> **Problem to work on**
Exclude images; transcribe the rest of the data exactly.

> **Provided data**
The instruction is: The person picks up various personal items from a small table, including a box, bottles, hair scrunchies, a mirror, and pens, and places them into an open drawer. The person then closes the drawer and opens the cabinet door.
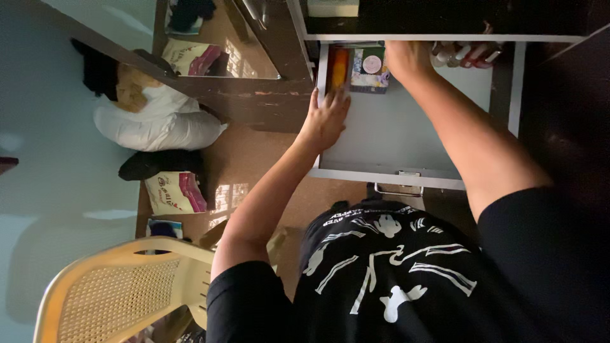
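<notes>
The left hand (pixel 327 117) lies flat and open on the drawer (pixel 406 136) edge, fingertips touching an orange box (pixel 338 67). The right hand (pixel 406 57) reaches deep beside a floral box (pixel 368 68); its grip is hidden.

One open grey metal drawer (pixel 394 143), two bare hands, one cream plastic woven-back chair (pixel 121 286), two printed shopping bags, one white stuffed pillow (pixel 159 124).
</notes>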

> **Problem solution**
The instruction is: The person picks up various personal items from a small table, including a box, bottles, hair scrunchies, a mirror, and pens, and places them into an open drawer. The person then closes the drawer and opens the cabinet door.
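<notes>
The left hand (pixel 327 117) lies flat and open on the drawer (pixel 406 136) edge, fingertips touching an orange box (pixel 338 67). The right hand (pixel 406 57) reaches deep beside a floral box (pixel 368 68); its grip is hidden.

One open grey metal drawer (pixel 394 143), two bare hands, one cream plastic woven-back chair (pixel 121 286), two printed shopping bags, one white stuffed pillow (pixel 159 124).
</notes>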

That concludes the output.